> _WHAT TO PRODUCE_:
Your copy of the listing must be exact and must hold no images.

━━━━━━━━━━

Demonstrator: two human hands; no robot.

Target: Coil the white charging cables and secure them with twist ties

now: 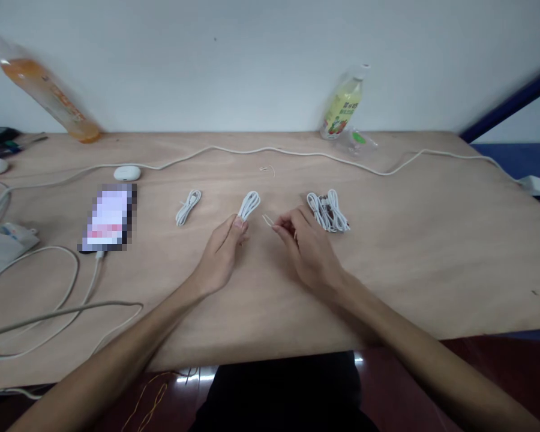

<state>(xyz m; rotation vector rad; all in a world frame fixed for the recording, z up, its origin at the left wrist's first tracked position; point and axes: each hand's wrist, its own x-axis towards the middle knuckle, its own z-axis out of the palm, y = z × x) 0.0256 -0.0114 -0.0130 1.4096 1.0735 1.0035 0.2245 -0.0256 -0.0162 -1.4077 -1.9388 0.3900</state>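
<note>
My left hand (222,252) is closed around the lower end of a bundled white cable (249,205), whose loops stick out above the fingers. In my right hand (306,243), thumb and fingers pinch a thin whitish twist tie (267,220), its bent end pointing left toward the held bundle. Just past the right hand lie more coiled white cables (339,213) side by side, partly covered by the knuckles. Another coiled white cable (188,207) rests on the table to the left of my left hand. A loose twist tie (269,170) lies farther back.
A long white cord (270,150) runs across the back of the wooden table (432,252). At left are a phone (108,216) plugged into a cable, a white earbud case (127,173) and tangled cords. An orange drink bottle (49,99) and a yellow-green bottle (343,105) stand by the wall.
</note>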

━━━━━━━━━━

> _EXERCISE ANSWER_:
Demonstrator: two human hands; no robot.

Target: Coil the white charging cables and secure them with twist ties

now: 

<state>(xyz m; rotation vector rad; all in a world frame fixed for the recording, z up, its origin at the left wrist's first tracked position; point and axes: each hand's wrist, its own x-axis towards the middle knuckle, its own z-axis out of the palm, y = z × x) 0.0256 -0.0114 -0.0130 1.4096 1.0735 1.0035 0.2245 -0.0256 -0.0162 -1.4077 -1.9388 0.3900</state>
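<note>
My left hand (222,252) is closed around the lower end of a bundled white cable (249,205), whose loops stick out above the fingers. In my right hand (306,243), thumb and fingers pinch a thin whitish twist tie (267,220), its bent end pointing left toward the held bundle. Just past the right hand lie more coiled white cables (339,213) side by side, partly covered by the knuckles. Another coiled white cable (188,207) rests on the table to the left of my left hand. A loose twist tie (269,170) lies farther back.
A long white cord (270,150) runs across the back of the wooden table (432,252). At left are a phone (108,216) plugged into a cable, a white earbud case (127,173) and tangled cords. An orange drink bottle (49,99) and a yellow-green bottle (343,105) stand by the wall.
</note>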

No further output is needed here.